Exercise aim. From the material below, please set down exactly the lines starting with the one with "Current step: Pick" and going on through the one with "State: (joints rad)", without a single picture.

Source data.
========
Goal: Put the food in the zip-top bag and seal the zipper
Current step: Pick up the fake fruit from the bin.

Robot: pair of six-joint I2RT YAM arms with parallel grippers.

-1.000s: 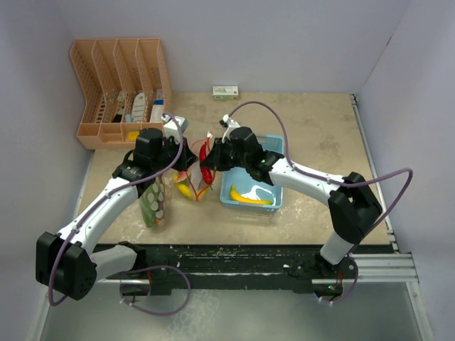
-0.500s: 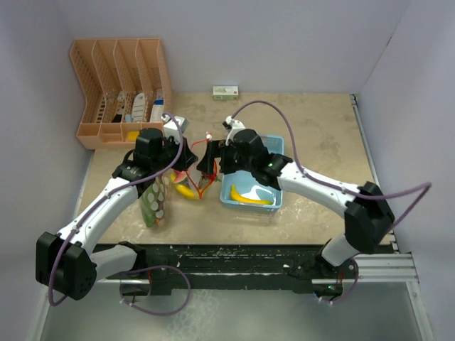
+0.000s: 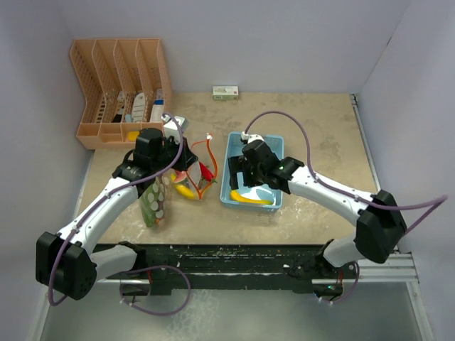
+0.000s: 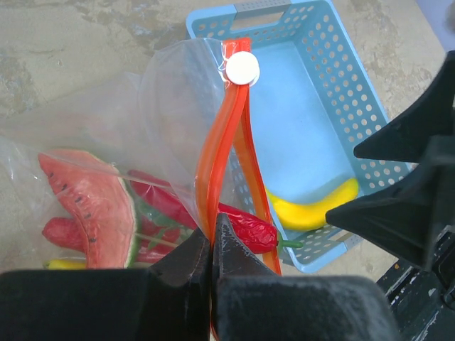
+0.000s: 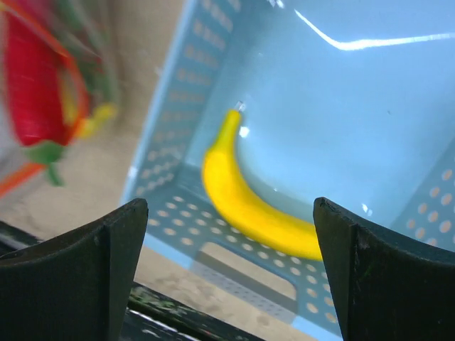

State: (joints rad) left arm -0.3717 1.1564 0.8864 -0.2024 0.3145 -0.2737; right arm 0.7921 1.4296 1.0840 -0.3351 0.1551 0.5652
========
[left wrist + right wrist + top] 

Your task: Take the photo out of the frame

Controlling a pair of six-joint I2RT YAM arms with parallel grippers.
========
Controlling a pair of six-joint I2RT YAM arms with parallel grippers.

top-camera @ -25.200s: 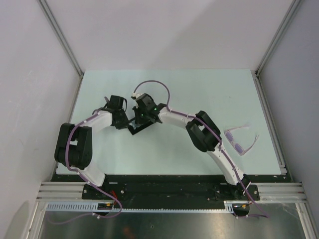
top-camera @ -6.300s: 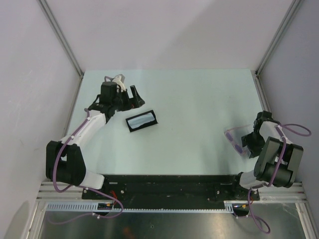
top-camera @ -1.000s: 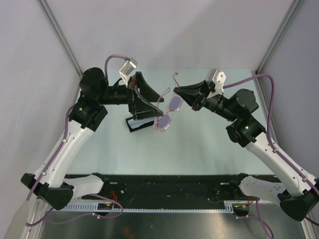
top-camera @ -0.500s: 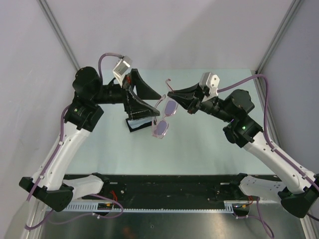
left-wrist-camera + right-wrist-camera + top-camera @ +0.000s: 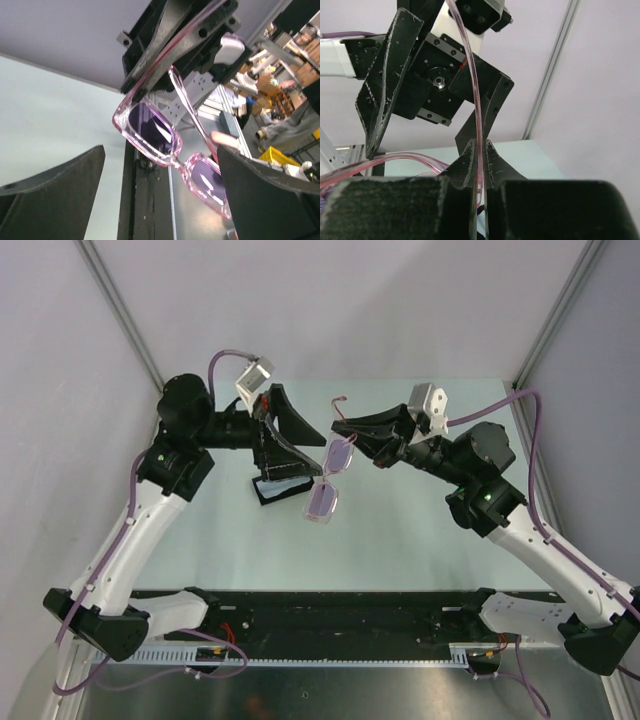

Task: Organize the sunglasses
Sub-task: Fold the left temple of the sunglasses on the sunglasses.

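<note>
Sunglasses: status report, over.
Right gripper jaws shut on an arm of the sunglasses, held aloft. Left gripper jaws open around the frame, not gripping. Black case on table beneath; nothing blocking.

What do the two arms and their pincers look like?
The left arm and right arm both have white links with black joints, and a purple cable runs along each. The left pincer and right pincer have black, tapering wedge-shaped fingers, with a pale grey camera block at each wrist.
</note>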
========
Answer to the problem.
Current step: Pick up the fake fruit from the bin.

Robot: pair of six-joint I2RT YAM arms with parallel grippers.

-1.000s: 
-0.500s: 
+0.000s: 
+0.000s: 
+0.000s: 

State: (joints rad) left arm -0.3717 1.1564 0.8864 -0.2024 0.3145 -0.2737; right arm 0.7921 1.4296 1.0840 -0.3351 0.1551 0.5652

The response to the exercise is now complete.